= Exercise details =
Copy out exactly each line from the line with "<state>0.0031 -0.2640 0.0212" through the last line of the material below.
+++ Recorded data +++
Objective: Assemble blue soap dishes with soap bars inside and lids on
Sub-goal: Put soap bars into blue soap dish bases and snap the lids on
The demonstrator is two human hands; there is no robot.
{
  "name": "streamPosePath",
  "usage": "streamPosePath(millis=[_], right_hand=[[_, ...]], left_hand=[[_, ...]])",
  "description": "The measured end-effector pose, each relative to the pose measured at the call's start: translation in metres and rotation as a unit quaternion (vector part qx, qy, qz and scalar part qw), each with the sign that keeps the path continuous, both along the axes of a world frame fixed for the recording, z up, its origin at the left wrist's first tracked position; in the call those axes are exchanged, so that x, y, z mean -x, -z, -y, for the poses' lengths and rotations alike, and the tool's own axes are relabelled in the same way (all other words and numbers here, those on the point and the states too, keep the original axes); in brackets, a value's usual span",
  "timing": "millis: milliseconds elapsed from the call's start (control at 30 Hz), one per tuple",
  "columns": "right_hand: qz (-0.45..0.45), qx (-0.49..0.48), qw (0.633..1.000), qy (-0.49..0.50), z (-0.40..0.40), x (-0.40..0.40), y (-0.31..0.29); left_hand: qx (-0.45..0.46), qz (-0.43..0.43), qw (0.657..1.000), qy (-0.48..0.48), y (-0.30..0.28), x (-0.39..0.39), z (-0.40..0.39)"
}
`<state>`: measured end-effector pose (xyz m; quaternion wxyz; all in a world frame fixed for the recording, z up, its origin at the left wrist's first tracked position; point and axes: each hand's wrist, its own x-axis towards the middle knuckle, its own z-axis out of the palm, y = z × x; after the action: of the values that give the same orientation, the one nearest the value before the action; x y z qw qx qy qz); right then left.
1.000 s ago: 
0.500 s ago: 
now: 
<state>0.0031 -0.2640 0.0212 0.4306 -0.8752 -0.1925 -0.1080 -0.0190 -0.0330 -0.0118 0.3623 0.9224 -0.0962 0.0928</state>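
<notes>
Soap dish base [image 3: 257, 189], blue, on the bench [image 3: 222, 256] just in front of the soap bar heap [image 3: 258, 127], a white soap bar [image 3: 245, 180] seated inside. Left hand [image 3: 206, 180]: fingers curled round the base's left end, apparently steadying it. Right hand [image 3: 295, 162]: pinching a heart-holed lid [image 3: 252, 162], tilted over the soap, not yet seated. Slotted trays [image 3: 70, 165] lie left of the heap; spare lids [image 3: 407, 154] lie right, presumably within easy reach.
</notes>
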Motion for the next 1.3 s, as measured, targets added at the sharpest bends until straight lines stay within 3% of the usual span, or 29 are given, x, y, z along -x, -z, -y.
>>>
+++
= Exercise output =
<state>0.0031 -0.2640 0.0212 0.4306 -0.8752 -0.1925 -0.1080 -0.0190 -0.0330 -0.0118 0.3623 0.9224 -0.0962 0.0928</state>
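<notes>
Soap dish base [image 3: 257, 189], blue, on the bench [image 3: 222, 256] just in front of the soap bar heap [image 3: 258, 127], a white soap bar [image 3: 245, 180] seated inside. Left hand [image 3: 206, 180]: fingers curled round the base's left end, apparently steadying it. Right hand [image 3: 295, 162]: pinching a heart-holed lid [image 3: 252, 162], tilted over the soap, not yet seated. Slotted trays [image 3: 70, 165] lie left of the heap; spare lids [image 3: 407, 154] lie right, presumably within easy reach.
</notes>
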Motion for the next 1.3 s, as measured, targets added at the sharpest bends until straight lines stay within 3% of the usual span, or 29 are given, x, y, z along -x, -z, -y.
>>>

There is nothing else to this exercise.